### WORK INSTRUCTIONS
Repeat the entire listing exactly. Omit all pictures.

━━━━━ INFORMATION PROVIDED

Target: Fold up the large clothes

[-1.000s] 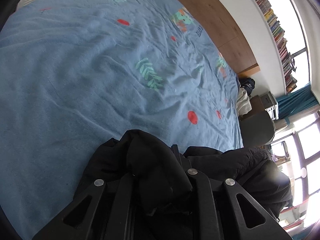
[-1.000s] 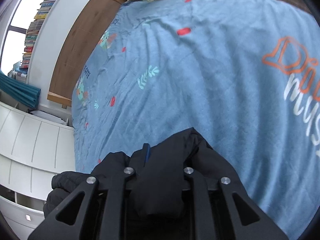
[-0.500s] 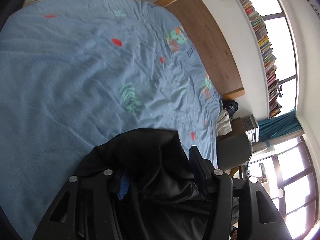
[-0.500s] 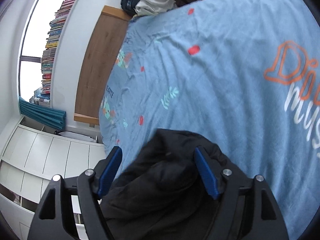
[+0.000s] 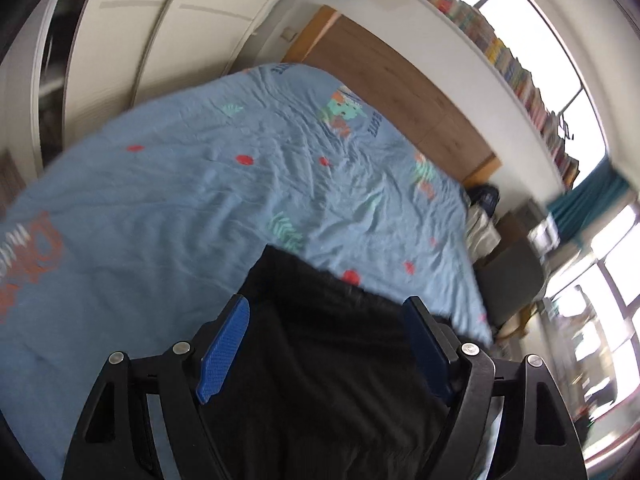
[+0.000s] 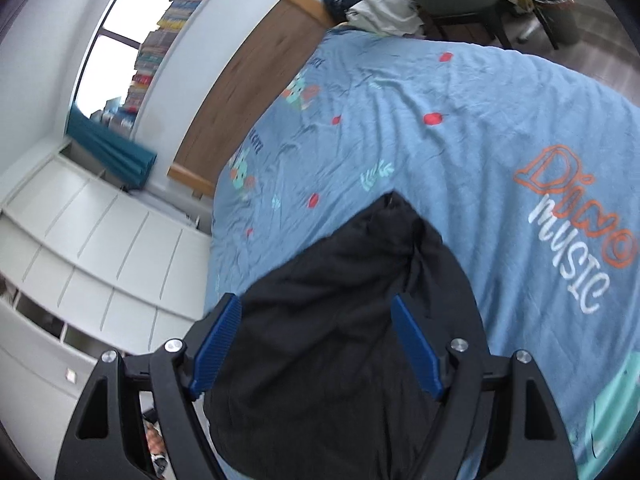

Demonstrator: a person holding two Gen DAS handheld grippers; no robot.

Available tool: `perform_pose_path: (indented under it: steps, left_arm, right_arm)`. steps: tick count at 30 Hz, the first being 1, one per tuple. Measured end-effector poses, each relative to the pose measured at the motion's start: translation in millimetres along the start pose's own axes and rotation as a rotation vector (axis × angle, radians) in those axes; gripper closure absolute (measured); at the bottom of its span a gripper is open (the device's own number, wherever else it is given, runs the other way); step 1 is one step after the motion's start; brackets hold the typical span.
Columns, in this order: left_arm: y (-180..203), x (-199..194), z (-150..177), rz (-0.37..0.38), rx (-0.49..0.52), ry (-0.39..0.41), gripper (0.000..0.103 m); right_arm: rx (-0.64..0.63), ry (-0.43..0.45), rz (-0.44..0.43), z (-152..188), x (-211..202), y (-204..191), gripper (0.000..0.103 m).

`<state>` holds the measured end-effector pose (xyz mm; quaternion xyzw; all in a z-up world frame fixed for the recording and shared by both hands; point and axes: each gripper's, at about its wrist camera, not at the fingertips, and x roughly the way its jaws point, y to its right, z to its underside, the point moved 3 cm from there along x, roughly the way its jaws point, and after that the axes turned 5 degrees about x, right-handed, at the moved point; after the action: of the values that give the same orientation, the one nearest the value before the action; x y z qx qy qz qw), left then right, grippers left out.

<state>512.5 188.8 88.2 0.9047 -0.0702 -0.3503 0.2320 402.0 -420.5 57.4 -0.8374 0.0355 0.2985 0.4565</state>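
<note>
A large black garment [image 5: 328, 340] lies bunched on the near edge of the blue bedspread [image 5: 180, 200]. It also shows in the right wrist view [image 6: 352, 320]. My left gripper [image 5: 326, 312] is open, its blue-padded fingers wide apart over the garment and not holding it. My right gripper [image 6: 316, 312] is open too, its fingers spread above the same black cloth. The garment's lower part is hidden behind the gripper bodies.
The blue bedspread [image 6: 480, 120] with printed letters covers a wide bed. A wooden headboard [image 5: 400, 92] stands at the far end. White wardrobes [image 6: 80, 240] are at the left. A chair [image 5: 512, 272] and clothes stand beside the bed.
Both grippers were shut on the black garment a second ago. They have opened, let it go and lifted away, tilting upward toward the room.
</note>
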Motion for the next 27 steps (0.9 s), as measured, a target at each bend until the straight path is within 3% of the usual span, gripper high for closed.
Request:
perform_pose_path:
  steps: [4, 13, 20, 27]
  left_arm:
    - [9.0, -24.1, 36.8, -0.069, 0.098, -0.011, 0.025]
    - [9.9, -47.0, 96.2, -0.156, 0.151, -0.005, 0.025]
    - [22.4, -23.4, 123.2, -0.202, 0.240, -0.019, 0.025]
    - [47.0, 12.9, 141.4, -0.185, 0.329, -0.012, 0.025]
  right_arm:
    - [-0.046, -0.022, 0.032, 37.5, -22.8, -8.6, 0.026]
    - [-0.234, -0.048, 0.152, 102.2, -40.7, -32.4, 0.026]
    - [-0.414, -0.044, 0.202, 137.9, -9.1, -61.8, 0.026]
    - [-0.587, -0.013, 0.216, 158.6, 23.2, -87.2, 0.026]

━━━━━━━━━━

### TASK SOLUTION
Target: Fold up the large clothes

[-1.000s] 
[-1.000s] 
[-0.500s] 
[-0.500s] 
[+0.000s] 
[+0.000s] 

Demonstrator: a person holding two Gen DAS handheld grippers; no robot.

Available tool: `perform_pose_path: (indented under it: steps, left_arm, right_arm)`. steps: tick count at 30 Hz, the first being 1, one per tuple. Measured end-effector poses, each relative to the pose measured at the motion's start: translation in millimetres along the start pose's own axes and rotation as a rotation vector (axis × angle, radians) in those axes; gripper closure absolute (measured); at the bottom of its span a gripper is open (the device's own number, wherever else it is given, runs the other way); step 1 is one step after the motion's start; brackets hold the typical span.
Columns, in this order: left_arm: y (-180..203), x (-199..194), z (-150..177), rz (-0.37..0.38), rx (-0.49..0.52), ry (-0.39..0.41), gripper (0.000..0.103 m); right_arm: rx (-0.64..0.63), ry (-0.43..0.45), rz (-0.44..0.43), z (-152..188), x (-211..202), y (-204..191), gripper (0.000..0.103 m).

`<state>` holds the measured end-effector pose (xyz mm; quaternion xyzw; all in a z-up world frame fixed for the recording and shared by both hands; point and axes: each gripper's, at about its wrist camera, not at the fingertips, and x roughly the way its jaws point, y to its right, z to its underside, the point moved 3 cm from there along x, roughly the way its jaws point, and after that the axes turned 5 degrees about x, right-handed, at the moved point; after the action: of the values that give the same orientation, the one nearest the value before the action; x y z qx qy qz qw), left then right, grippers left out.

<state>512.5 188.8 88.2 0.9047 -0.0702 -0.3503 0.2320 402.0 -420.5 57.4 -0.8374 0.0355 0.2985 0.4565</state>
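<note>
A large black garment [image 5: 328, 340] lies bunched on the near edge of the blue bedspread [image 5: 180, 200]. It also shows in the right wrist view [image 6: 352, 320]. My left gripper [image 5: 326, 312] is open, its blue-padded fingers wide apart over the garment and not holding it. My right gripper [image 6: 316, 312] is open too, its fingers spread above the same black cloth. The garment's lower part is hidden behind the gripper bodies.
The blue bedspread [image 6: 480, 120] with printed letters covers a wide bed. A wooden headboard [image 5: 400, 92] stands at the far end. White wardrobes [image 6: 80, 240] are at the left. A chair [image 5: 512, 272] and clothes stand beside the bed.
Both grippers were shut on the black garment a second ago. They have opened, let it go and lifted away, tilting upward toward the room.
</note>
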Motion for the next 27 steps (0.9 s), as measured, a target at each bend until the straight path is within 3% of the usual span, gripper high for closed.
Request:
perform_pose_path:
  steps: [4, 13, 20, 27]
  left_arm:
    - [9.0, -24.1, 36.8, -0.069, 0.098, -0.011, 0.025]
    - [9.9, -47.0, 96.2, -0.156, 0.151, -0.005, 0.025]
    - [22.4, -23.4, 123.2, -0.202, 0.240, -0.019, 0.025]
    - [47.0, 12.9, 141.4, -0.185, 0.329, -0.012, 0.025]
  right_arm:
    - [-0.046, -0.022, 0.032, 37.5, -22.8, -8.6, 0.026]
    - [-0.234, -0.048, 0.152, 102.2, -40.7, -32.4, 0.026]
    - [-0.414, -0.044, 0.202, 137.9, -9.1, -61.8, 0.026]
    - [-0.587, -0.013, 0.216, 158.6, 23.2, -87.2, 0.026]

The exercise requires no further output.